AIM OF THE TASK: The response must consist of each line in the listing that has the word "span" in it.
---
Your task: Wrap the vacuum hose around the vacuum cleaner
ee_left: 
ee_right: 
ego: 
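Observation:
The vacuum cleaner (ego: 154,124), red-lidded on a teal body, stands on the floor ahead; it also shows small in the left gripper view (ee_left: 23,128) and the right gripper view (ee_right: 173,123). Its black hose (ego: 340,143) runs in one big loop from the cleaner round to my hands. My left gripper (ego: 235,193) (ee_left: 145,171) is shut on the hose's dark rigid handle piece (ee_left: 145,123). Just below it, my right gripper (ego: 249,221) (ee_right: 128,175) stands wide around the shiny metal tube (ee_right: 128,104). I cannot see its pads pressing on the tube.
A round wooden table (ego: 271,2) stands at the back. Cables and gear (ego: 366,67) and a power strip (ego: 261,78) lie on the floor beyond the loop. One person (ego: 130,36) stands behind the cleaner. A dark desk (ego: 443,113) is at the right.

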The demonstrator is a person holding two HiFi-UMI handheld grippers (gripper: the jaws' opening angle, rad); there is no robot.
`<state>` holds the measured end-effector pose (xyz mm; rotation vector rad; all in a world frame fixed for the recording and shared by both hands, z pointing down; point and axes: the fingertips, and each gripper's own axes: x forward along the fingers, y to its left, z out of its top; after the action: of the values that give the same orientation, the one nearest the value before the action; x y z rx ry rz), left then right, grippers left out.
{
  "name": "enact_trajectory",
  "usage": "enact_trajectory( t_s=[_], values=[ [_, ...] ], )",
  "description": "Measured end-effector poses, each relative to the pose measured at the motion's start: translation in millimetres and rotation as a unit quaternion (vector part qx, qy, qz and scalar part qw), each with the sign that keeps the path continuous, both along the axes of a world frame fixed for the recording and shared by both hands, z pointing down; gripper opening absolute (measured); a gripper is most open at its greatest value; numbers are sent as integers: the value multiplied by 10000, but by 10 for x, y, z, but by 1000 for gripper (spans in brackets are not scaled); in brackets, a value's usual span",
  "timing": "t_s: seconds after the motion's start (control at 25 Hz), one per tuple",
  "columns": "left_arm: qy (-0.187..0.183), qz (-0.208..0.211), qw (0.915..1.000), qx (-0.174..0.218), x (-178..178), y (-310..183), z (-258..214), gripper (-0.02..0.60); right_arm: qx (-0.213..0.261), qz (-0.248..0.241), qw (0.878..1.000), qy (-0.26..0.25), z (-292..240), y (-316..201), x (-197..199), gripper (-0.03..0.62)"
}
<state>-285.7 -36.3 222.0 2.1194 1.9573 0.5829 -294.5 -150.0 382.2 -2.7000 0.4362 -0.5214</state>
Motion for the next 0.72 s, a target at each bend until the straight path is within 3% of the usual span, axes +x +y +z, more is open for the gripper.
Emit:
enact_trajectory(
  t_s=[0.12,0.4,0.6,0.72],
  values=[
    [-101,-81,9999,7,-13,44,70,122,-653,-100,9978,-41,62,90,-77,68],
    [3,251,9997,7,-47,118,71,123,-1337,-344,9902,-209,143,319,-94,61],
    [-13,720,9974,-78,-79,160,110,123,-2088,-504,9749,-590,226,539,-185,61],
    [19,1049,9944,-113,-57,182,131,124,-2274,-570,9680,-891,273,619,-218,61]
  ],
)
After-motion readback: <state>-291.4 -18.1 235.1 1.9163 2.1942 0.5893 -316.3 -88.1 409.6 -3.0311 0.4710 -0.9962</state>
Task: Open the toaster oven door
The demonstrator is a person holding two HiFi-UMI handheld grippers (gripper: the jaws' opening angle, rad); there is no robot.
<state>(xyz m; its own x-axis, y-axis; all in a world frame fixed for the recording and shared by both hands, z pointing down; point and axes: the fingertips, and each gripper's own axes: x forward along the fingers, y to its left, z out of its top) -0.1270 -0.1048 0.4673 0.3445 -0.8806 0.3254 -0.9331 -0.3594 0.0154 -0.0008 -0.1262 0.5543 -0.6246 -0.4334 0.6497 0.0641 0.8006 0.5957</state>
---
OUTPUT FOR THIS TASK:
  "description": "Measured end-effector poses, each relative to the pose measured at the motion's start: translation in millimetres and rotation as a unit quaternion (vector part qx, qy, qz and scalar part qw), each with the sign that keeps the path continuous, both along the axes of a world frame fixed for the recording and shared by both hands, z pointing down; gripper opening absolute (measured); a gripper is most open at its greatest value; numbers are sent as integers: the value multiplied by 10000, but by 10 for x, y, z, but by 1000 for gripper (spans in brackets are not scaled); in brackets, a value's usual span",
Motion for the next 0.72 s, a target at each bend until the straight path is within 3% of the usual span, axes +x +y +z, more is open for the gripper.

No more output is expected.